Ancak bu derbi öncesinde futbolun birleştirici gücüne gölge düşüren bir karar gündemde:
Rize İl Spor Güvenlik Kurulu, Trabzonspor taraftarlarının Rize’deki maça alınmamasına karar verdi.
Şimdi sormak gerek:
Bu yasak kime ne kazandıracak?
Karadeniz’in iki komşu şehrinin taraftarını birbirinden uzak tutmak, gerçekten güvenliği mi artıracak, yoksa aradaki kardeşliği mi zedeleyecek?
Rizespor yönetimi ve yerel idare, olası gerilimleri önlemek adına alınan bu kararı “önlem” olarak gösterebilir.
Ancak bu “önlem”, futbolun ruhunu, dostluğun değerini ve bölge insanının ortak kültürünü görmezden geliyor.
Zira Trabzon’da oynanan derbilerde Rizespor taraftarlarına böyle bir yasak uygulanmadı.
Aynı denizi, aynı havayı, aynı coşkuyu paylaşan bu iki şehir, neden tribünlerde bir araya gelemiyor?
Bu yasak, sadece bir maça gidişi engellemiyor…
Bu yasak, ortak sevinci, sportif rekabetin heyecanını ve Karadeniz insanının yürekten gelen kardeşliğini de zedeliyor.
Oysa futbol, nefreti değil sevgiyi; düşmanlığı değil dostluğu büyütmeli.
Elbette geçmişte yaşanan tatsız olaylardan ders almak gerekir.
Ama çözüm, kapıları kapatmak değil, ortak akılla tribünleri birleştirmektir.
Futbol bir eğlence, bir kültür, bir paylaşım alanıdır.

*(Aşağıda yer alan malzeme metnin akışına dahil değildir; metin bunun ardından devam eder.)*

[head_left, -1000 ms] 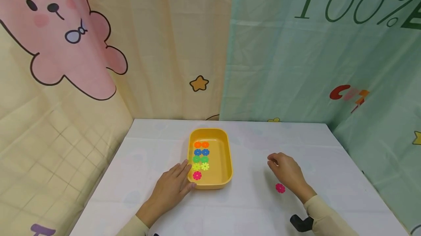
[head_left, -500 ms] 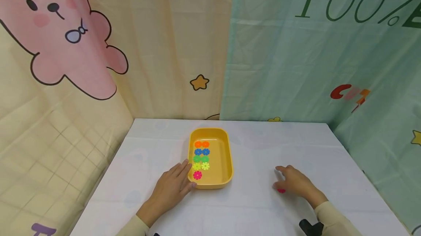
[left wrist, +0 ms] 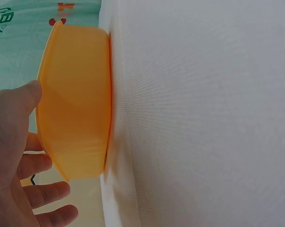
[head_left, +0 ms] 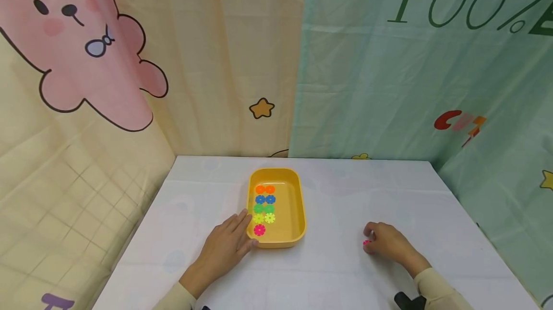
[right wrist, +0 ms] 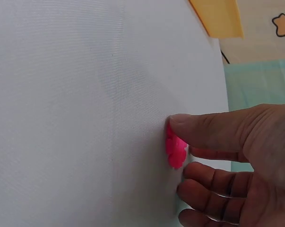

Eğer biz bu alanı yasaklarla daraltırsak, geriye sadece gerilim kalır.
Bugün Rize’de Trabzonspor taraftarına kapı kapatılırsa, yarın başka bir şehirde başka takıma aynı şey yapılabilir.
Bu kısır döngüye “önlem” değil, ayrışma denir.
Karadeniz insanı merttir, misafirperverdir, kardeşliğe inanır.
O yüzden bu yasağı bir kez daha düşünmek gerekir:
Bu yasak kime, neye fayda sağlar?
“Spor, skordan daha fazlasıdır; dostluğun, paylaşmanın ve aynı yürekle sevinmenin adıdır.
Karadeniz’in dalgaları birbirine düşman değil, aynı denizin kardeşleridir.”